Real Religion Would Never Tell Anyone to Burn or Kill Others

"Real religion would never tell anyone to burn anything or kill others. We condemn them (Islamic extremists). And we’re afraid of them," a Malian imam told Washington Post writer Karin Brulliard.

As news breaks of the attempt to destroy a Delta airliner by a Nigerian Muslim the imam’s words seem more pertinent. The New York Times reports the young man’s father was increasingly concerned about his extreme religious views. The characterization of Islam as a religion of violence and intolerance is inaccurate and unrepresentative, but the story will reinforce it anyway.

Brulliard writes that West Africa may be more buffer than gateway for radical religion. Writing from Mali, she points out the nation has long enjoyed a vibrant, open culture and its religious leaders have been moderate.The U.S. has courted Mali with aid and military training in an effort to support this moderation.

My experience working with Muslims in the region affirms this perspective. And I agree that Islam is not a monolith. Just as Christianity and Judaism are expressed in widely different ways, so, too is Islam. It’s inaccurate and a disservice to stereotype these religions by their extremes.

But the imam’s remarks plus Brulliard’s reports of changes occurring among some Malian youth could portend trouble in the future. Across sub-Saharan Africa borders are porous.
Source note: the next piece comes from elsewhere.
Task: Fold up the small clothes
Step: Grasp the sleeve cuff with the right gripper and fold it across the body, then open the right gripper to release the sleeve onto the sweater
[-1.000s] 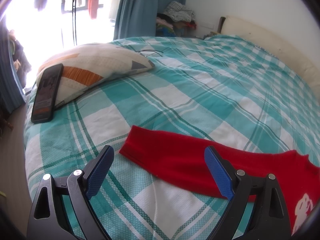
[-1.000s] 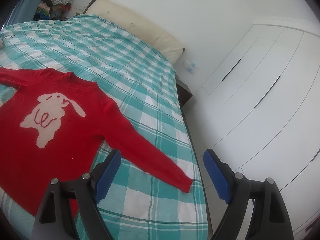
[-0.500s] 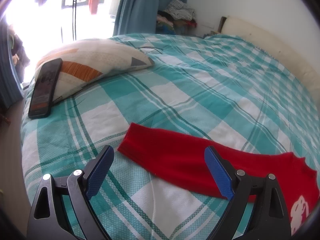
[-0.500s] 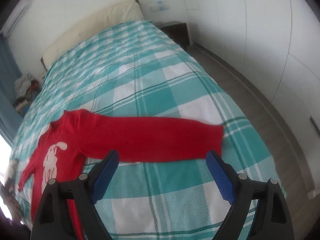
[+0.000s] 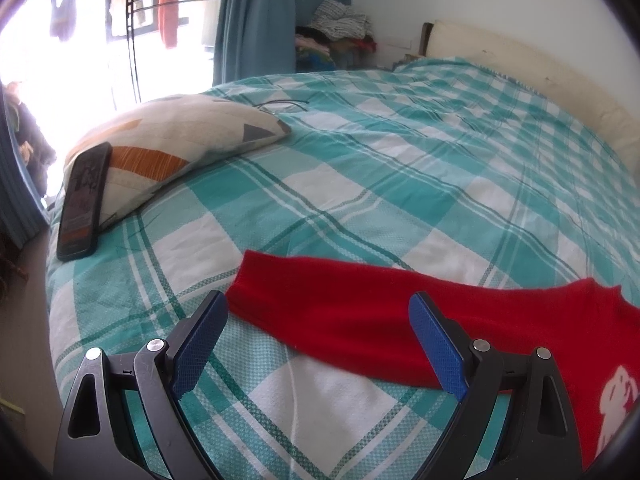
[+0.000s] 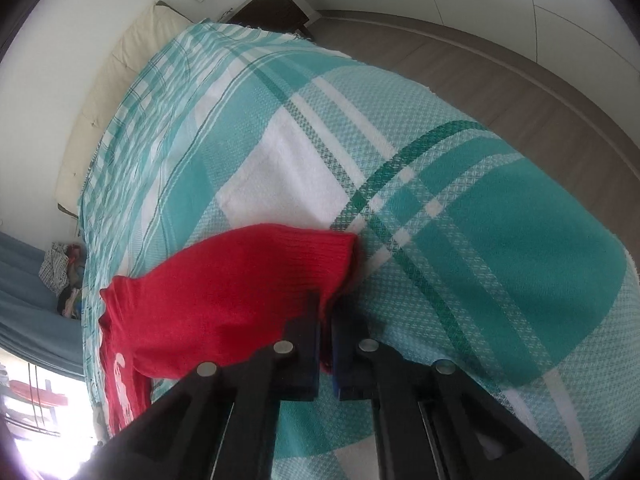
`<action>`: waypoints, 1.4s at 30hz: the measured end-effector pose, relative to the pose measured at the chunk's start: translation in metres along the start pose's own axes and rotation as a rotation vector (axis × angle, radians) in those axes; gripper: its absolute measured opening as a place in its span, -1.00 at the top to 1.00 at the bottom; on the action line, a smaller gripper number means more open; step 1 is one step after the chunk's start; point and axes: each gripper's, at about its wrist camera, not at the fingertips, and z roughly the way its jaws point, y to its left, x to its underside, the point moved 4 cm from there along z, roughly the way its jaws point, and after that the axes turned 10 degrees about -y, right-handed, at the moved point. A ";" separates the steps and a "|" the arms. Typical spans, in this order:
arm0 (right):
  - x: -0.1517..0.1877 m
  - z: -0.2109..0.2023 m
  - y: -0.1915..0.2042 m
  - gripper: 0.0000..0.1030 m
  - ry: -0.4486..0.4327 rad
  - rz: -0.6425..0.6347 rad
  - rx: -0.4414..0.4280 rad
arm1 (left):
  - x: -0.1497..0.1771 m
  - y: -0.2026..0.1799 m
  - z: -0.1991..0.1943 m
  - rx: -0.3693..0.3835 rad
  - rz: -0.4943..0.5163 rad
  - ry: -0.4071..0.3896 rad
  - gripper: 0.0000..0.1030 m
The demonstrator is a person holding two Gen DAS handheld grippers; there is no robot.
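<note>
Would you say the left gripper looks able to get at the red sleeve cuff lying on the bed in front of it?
Probably yes. The left gripper is open, the sleeve cuff lies flat on the bedspread just ahead between its fingers, and nothing sits in between.

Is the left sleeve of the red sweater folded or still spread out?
Spread out: the sleeve lies flat and straight on the bedcover, between the open left gripper fingers, untouched.

The red sweater [image 5: 400, 320] runs off the left wrist view's right edge, its white figure [image 5: 616, 396] cut in half. In the right wrist view the right gripper [image 6: 328, 320] covers the sleeve's near edge (pinched cloth hidden between the jaws). The clothes pile [image 5: 340, 30] by the curtain is too small to sort out.
</note>
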 end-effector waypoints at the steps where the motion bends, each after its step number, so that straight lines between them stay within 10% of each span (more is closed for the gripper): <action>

It’s relatively easy to carry goods from one country to another. In fact, trading caravans are part of an ancient desert mercantile culture. Today, however, Brulliard writes camels have replaced by ATVs and the goods can as easily be weapons or cocaine as salt or bolts of cloth.

Mali, as most of its West African neighbors, is a poor country with a youthful population in touch with the world and aware of its material discrepancies. This mix has been exploited by radical religious clerics to recruit the young. This social context should be of primary attention. Among many youth in West Africa, material deprivation is accompanied by frustration, low self-esteem, lack of opportunity, powerlessness and a sense that forces beyond their control are determining their life’s direction and preventing them from improving their situation.

In this troubled soil the seeds of extremism can be sown by religious radicals. But Islam isn’t the cause. Poverty and its psychological effects are the pre-existing conditions.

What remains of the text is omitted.